The financial world is awash with data. But too few organizations are able to use it effectively. In Bank Director’s 2025 Technology Survey, one-third of US banking leaders cite an inability to harness data as a top technology challenge facing their institution. They run the risk of falling behind their peers. For instance, some 42% of issuers and 26% of acquirers have already saved more than $5m in fraud attempts over the past two years thanks to AI, according to Mastercard, and that can create significant competitive differentiation.
Yet too often, security concerns hold back data utility. With the right shift in perspective, stronger data protection can actually free up data for analytics, AI, and fraud detection — unlocking untold value for financial institutions. The key is choosing the right technology approach to do that in a secure and controlled way.
Keeping It Safe
It’s no surprise that banks want to keep their data under lock and key. Financial services remains the second costliest sector worldwide for data breaches, at an average of $5.6m per incident. According to EU security agency ENISA, regulatory penalties and/or reputational damage are also commonplace following breaches.
Yet data teams are also under growing pressure to do more with the wealth of information at their fingertips. As margins shrink and new competitors emerge, there is an increasing demand to make better data-driven business decisions, reduce fraud losses, improve and personalize services to customers, and explore new income streams through Open Banking opportunities.

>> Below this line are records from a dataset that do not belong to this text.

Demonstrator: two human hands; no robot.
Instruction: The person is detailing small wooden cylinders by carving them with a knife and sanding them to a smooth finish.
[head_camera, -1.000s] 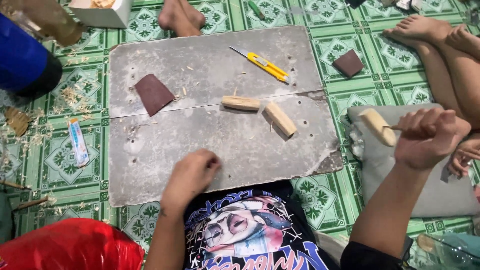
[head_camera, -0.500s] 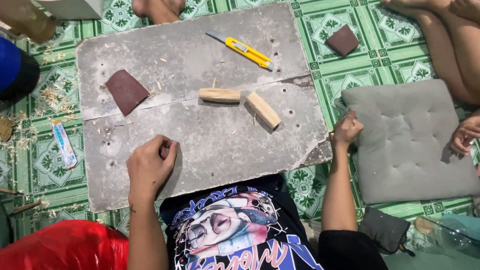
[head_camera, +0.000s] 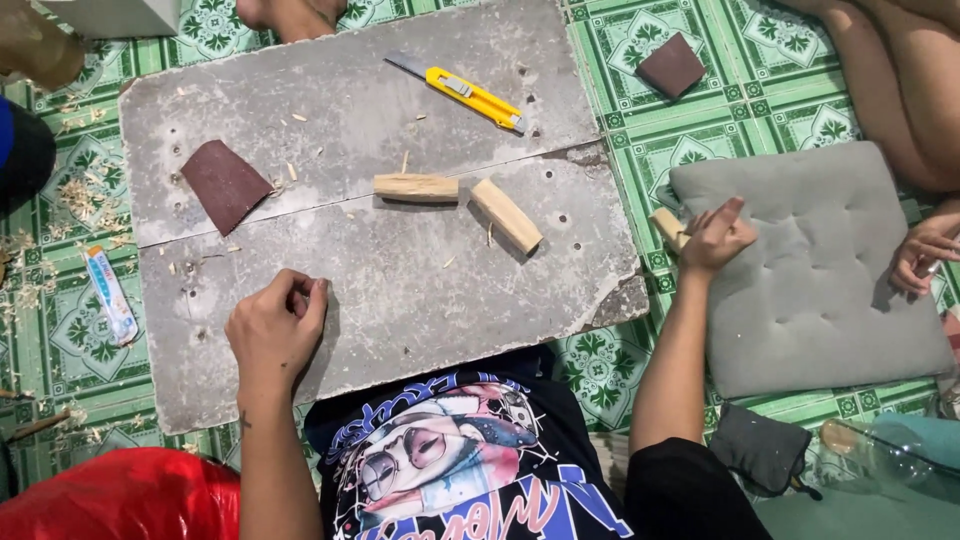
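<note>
**Wood block picked up off the cushion edge, board held down**

Wood is what's being handled here. A short pale wood block (head_camera: 668, 226) is pinched in the right hand (head_camera: 716, 238), fingertips closed on it and one finger sticking up, right at the left edge of the grey cushion (head_camera: 820, 290), just off the board's right side. The left hand (head_camera: 275, 330) is loosely curled, knuckles resting on the lower half of the grey cracked board (head_camera: 400, 290), nothing gripped as far as can be seen.

Two more carved wood pieces (head_camera: 416, 187) (head_camera: 507, 214) are lying nearly end to end along the crack in the middle. A yellow utility knife (head_camera: 468, 94) is left on the upper half, with what looks like its blade out at the far-left end, and a brown sandpaper sheet (head_camera: 224, 184) is at the left. Another sandpaper square (head_camera: 671, 66) is on the green tiled floor (head_camera: 800, 110).

Risk-wise, probably: that exposed blade could be brushed by a reaching arm, and the block is only held at one end, so it could be dropped. Someone else's hand (head_camera: 925, 262) is close to the cushion too.

Compared with half a second ago, the right hand was flat at the board's corner with no block seen in it; now the block is held. The left hand has barely shifted.
</note>
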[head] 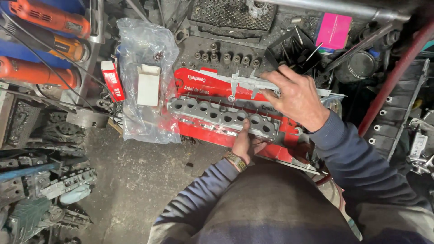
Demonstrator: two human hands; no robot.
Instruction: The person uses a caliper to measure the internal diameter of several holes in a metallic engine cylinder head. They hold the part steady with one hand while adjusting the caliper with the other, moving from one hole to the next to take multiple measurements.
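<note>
Power tools (43, 38), orange-bodied, lie stacked at far left over a blue surface, cords trailing across them. Below them: dark metal engine parts (49, 180) heaped on the grimy bench (135, 180). Next right, a clear plastic bag (144, 81) holds a small white box (148, 84); a small red-and-white carton (111, 80) stands at its left edge.

Centre: long red cardboard box (203, 83) lies flat on the bench. On it rests a grey cast metal head (221, 115) with a row of round bores, lying lengthwise. Left hand (245, 143), wrist in a woven band, grips the near edge of the casting toward its right end, fingers curled onto it. Behind the red box, a row of small valve springs (226, 58) sits on a dark plate.

Right hand (296, 97) is closed over a steel vernier caliper (253, 83), which lies across the red box just behind the casting. Further right: pink card (333, 30), black tray of small tools (294, 49), red hose (393, 77) running diagonally.
</note>
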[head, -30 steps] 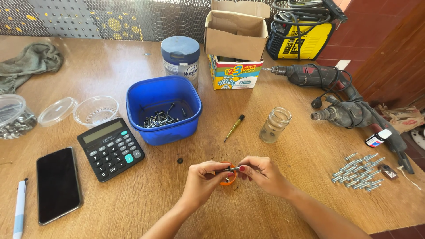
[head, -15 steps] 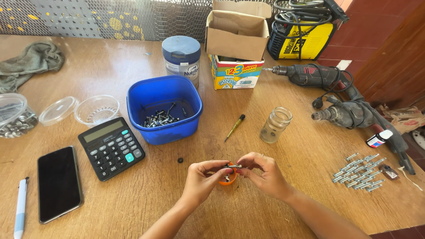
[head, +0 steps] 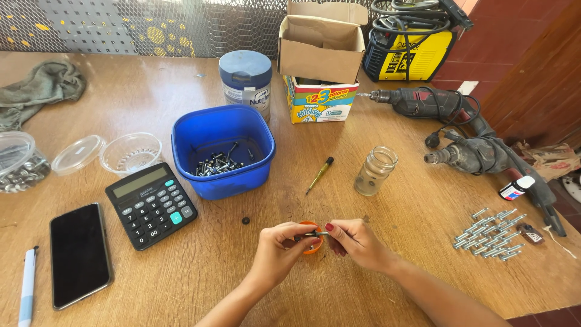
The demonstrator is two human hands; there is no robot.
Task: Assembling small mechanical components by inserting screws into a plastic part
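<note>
My left hand [head: 279,246] and my right hand [head: 357,242] meet low in the middle of my view, just above the wooden surface [head: 387,230]. Between them I pinch a small bolt [head: 316,234], lying level, the left fingers closed on one end and the right fingers closed on the other. Right under the bolt I see a small orange lid [head: 312,245], partly hidden by my left fingers; I cannot tell whether it rests on the surface or is held.

Just beyond the hands lie a tiny black nut [head: 245,220] and a slim screwdriver [head: 319,175] with a yellow handle. Next to the screwdriver stands an empty glass jar [head: 375,171]. Further left sits a blue plastic tub [head: 223,151] with a heap of dark bolts in its bottom, and beside it a black calculator [head: 152,204] and a dark phone [head: 80,254] lying flat. To my right a spread of silvery bolts [head: 491,237] lies loose on the surface, well apart from my hands. At the far side I see a blue-lidded tin [head: 246,76], an open cardboard box [head: 322,45] and two power drills [head: 460,130].
</note>
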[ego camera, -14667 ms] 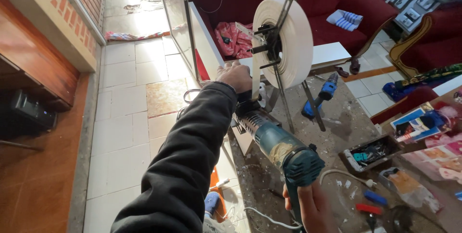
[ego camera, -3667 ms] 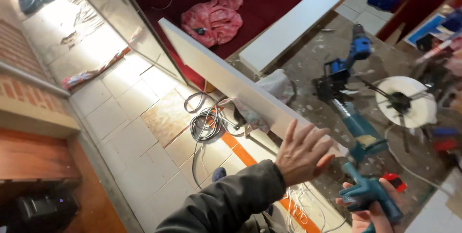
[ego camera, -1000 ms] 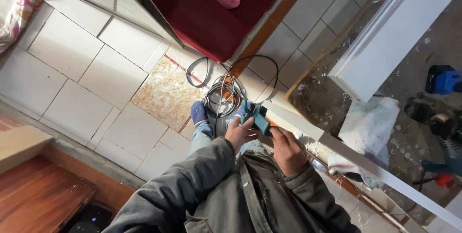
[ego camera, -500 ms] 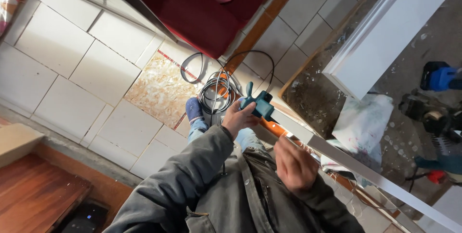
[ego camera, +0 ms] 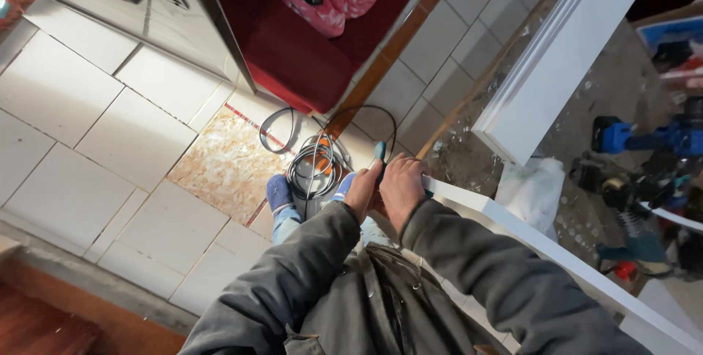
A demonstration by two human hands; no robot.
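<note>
Both hands closed on the teal tool at the board's end.
Left hand (ego camera: 364, 188) and right hand (ego camera: 401, 185) gripped the teal tool (ego camera: 379, 154) against the white board (ego camera: 556, 256). Best kept square, cable coil (ego camera: 313, 169) clear of my feet.

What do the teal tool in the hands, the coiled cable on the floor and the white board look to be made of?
Teal tool: probably moulded plastic, matte; mostly hidden by the left hand and right hand.
Cable: rubber or plastic sheath, black, bending in loose loops.
White board: likely painted wood or plastic trim, smooth, with straight stepped edges.
Floor: glazed pale tiles with grout lines.
</note>
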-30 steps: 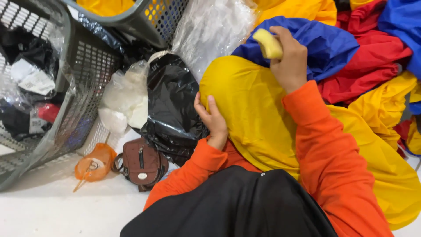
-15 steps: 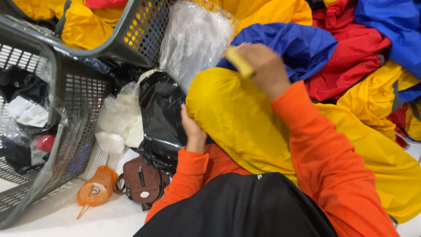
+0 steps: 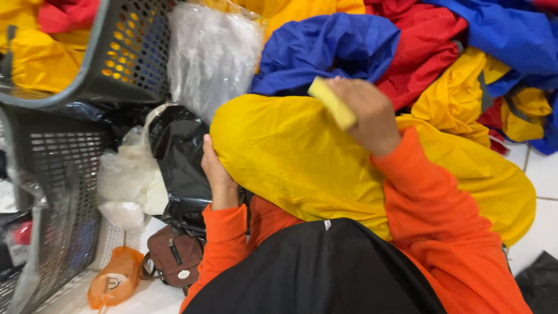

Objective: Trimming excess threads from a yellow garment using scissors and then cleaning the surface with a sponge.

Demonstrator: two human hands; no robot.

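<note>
Head view, hands (image 3: 372,113) gripping smooth yellow fabric (image 3: 290,157), pale rectangular block (image 3: 331,103)

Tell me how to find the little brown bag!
Start at the tall grey basket on the left side, then look down to the white floor beside it. The little brown bag sits there, next to an orange bottle and below a black plastic bag. It is the only brown thing with a zip.

A garment sorting workroom: heaped coloured garments (image 3: 465,70), grey plastic baskets (image 3: 125,64), plastic bags (image 3: 212,55) on a white tiled floor (image 3: 540,174).
</note>
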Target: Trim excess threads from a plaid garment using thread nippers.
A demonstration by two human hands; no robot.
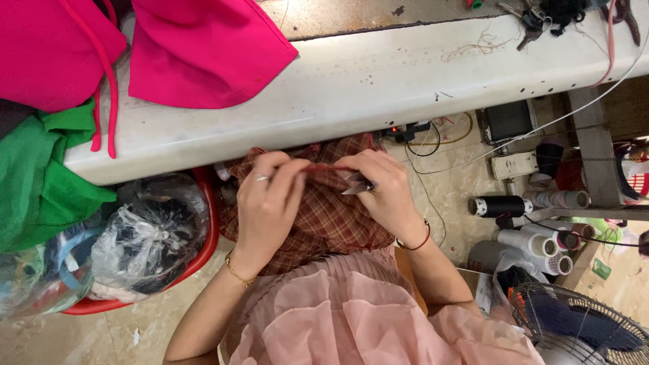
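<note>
Head view, looking straight down at lap level, in front of white table edge. Both hands closed on work: left hand pinching a red edge strip of the plaid fabric between thumb and fingers, pulled taut toward the right. Right hand gripping small metal thread snips, blades pointing left at the strip, just beside the left fingertips. Plaid piece lying across the lap, partly tucked under the table edge, over pink pleated skirt.

Step in hand, by judgement: trimming or picking thread along the held edge. Next move likely needs strip kept taut, blade tips placed on thread only, clear of the weave and of the left fingertips.

Hard to make out: no thread visible at the blade tips; cannot tell whether blades are open or shut. Right-hand fingers cover most of the snips. Far end of plaid piece hidden under the table. Red basket at left holds plastic bags, contents unclear. Magenta fabric and green fabric cut off by frame edge. Thread cones and fan grille at right, partly cropped.
</note>
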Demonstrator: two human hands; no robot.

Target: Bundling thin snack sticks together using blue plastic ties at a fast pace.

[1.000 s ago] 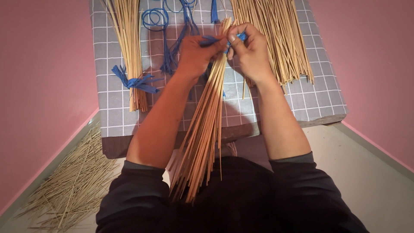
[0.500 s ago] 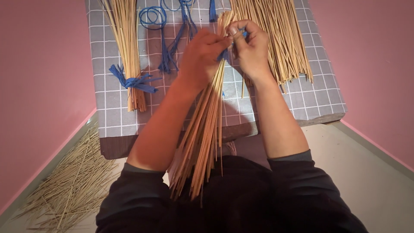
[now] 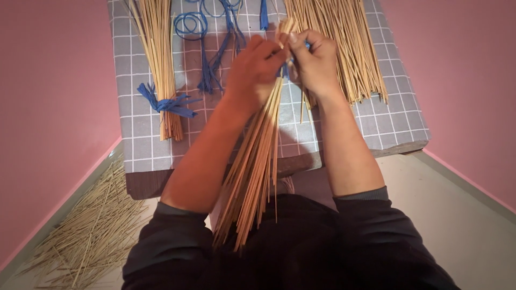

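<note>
My left hand and my right hand are closed together around the top end of a long bundle of thin tan sticks. The bundle slants down from the hands over the table edge toward my lap. A blue ribbon shows between the two hands at the bundle's top, pinched by my fingers. The sticks' upper tips poke out just above my thumbs.
A low table with a grey checked cloth holds a tied stick bundle with a blue bow at left, loose blue ribbons at the middle back, and a loose pile of sticks at right. More sticks lie on the floor at left. Pink walls flank both sides.
Both hands have stayed at the bundle's top, shifting slightly upward in view; the fingers have reworked the blue ribbon, which shows less than before.
</note>
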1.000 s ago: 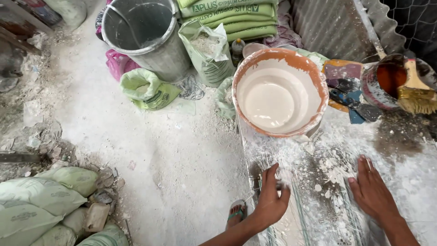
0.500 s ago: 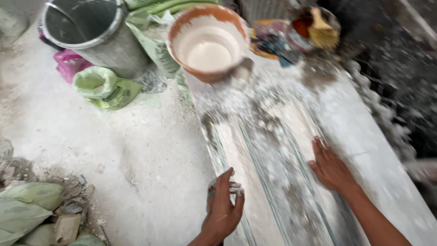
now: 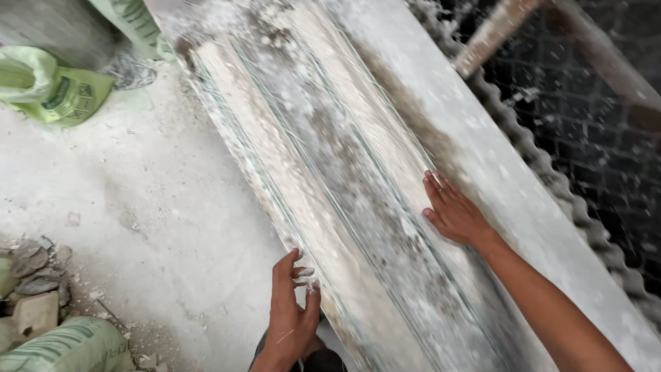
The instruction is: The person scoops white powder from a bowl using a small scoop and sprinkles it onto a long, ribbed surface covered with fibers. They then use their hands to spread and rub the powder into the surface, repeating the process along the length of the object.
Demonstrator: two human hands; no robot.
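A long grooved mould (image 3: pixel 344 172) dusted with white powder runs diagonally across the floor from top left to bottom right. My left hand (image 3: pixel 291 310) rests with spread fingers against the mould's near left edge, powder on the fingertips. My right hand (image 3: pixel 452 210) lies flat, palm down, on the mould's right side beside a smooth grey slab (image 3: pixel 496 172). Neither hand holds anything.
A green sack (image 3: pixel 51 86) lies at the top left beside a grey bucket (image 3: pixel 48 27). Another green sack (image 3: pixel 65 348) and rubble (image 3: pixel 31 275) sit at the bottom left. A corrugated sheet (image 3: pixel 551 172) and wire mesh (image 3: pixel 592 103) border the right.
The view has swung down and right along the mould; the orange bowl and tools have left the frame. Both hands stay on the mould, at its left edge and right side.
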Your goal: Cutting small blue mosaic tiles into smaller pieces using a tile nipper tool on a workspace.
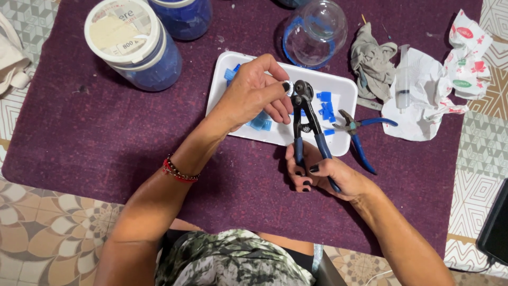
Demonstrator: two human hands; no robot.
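Right hand (317,175), nearest: clenched on the blue handles of wheeled nippers (307,119), long axis upright, head pointing away. Left hand (254,92), beyond: pinching a small pale piece (289,88) just left of the nipper head, touching. Farthest: white tray (344,87) of blue chips under both.

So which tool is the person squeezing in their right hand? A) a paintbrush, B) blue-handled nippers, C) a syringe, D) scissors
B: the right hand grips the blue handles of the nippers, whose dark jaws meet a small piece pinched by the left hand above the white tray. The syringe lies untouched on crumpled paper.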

This often leads to the worst of both worlds: high-friction access processes that frustrate data teams, while sensitive plaintext data continues to spread silently across the environment.
The Data Supply Chain Challenge
So where does that leave data protection? The truth is that most strategies start with the wrong question: Who should be allowed to access the data? A better question to ask would be: Where should real data values appear across the operating environment?
The ideal answer is: nowhere, except within a few strictly governed, high-trust environments. By adopting this principle, banks can use their data extensively without escalating their risk profile. However, there are caveats: success depends entirely on how the data is protected and where in its lifecycle that protection is applied.
This matters because financial institutions are large enterprises with expansive IT environments. Sensitive data doesn’t live in just one system. It moves through a long operational chain that typically includes:
- Core banking systems
- Integration layers
- Fraud platforms
- Analytics platforms
- Reporting engines
- Partner systems
Each of these stages might involve the processing of the same underlying data. Yet many cybersecurity strategies focus only on protecting the database or data warehouse, rather than the entire data lifecycle. That means clear- text might appear at each stage along this chain — exposing that data to potential breach, leak and compliance risks. It’s a big part of the reason why banks struggle to scale AI and analytics securely.
A Better Approach
A better way of doing this is to protect any sensitive elements before they spread across the wider environment. When protection begins closer to the source, downstream systems don’t inherit the same clear-text exposure risk. That changes the economics of data use. Instead of trying to control exposure separately in every analytics, fraud, reporting, and integration environment, banks can reduce how often sensitive values appear in the clear in the first place.
One effective way to do this is through format-preserving tokenization technology, which replaces sensitive values (like PANs or PII) with non-sensitive “tokens” that preserve usability for many operational and analytical tasks. This is one of the data protection methods available in the comforte TAMUNIO platform. You can see other banking use cases here. Unlike traditional encryption, which "breaks" downstream applications, tokenization preserves data utility and could even reduce the scope of GDPR and PCI DSS 4.0. The technology has powerful advocates: as of June 2025, Mastercard had tokenized half of e-commerce transactions in Europe, with plans to achieve 100% by 2030.
When protected in this way, data flows downstream so that:
- Analytics systems receive usable datasets
- Fraud platforms can still analyze behavioral patterns
- Reporting systems can process transactions
- Integration layers can route and process events
In this scenario, sensitive values only appear in clear- text when strictly required (e.g., for AI model training). In cases where original values must be revealed for tightly defined purposes, that access should happen in controlled environments with clear governance, monitoring, and policy enforcement, such as confidential computing Trusted Execution Environments (TEEs).
What This Means for Data Teams
When sensitive data values are protected at source like this, analytics teams have the freedom to:
- Build models faster without fear of intervention by security/compliance teams
- Analyze larger datasets safely for richer insight
- Avoid manual approvals and data access workarounds
- Work with trusted datasets instead of restricted extracts
- Accelerate AI-driven, safe-by-design growth projects for the business
Data becomes reusable across the organization, reducing costs and empowering teams to add value, without expanding the attack surface or multiplying risk. Banks can run at top speed without inviting the unwanted attention of regulators or threat actors.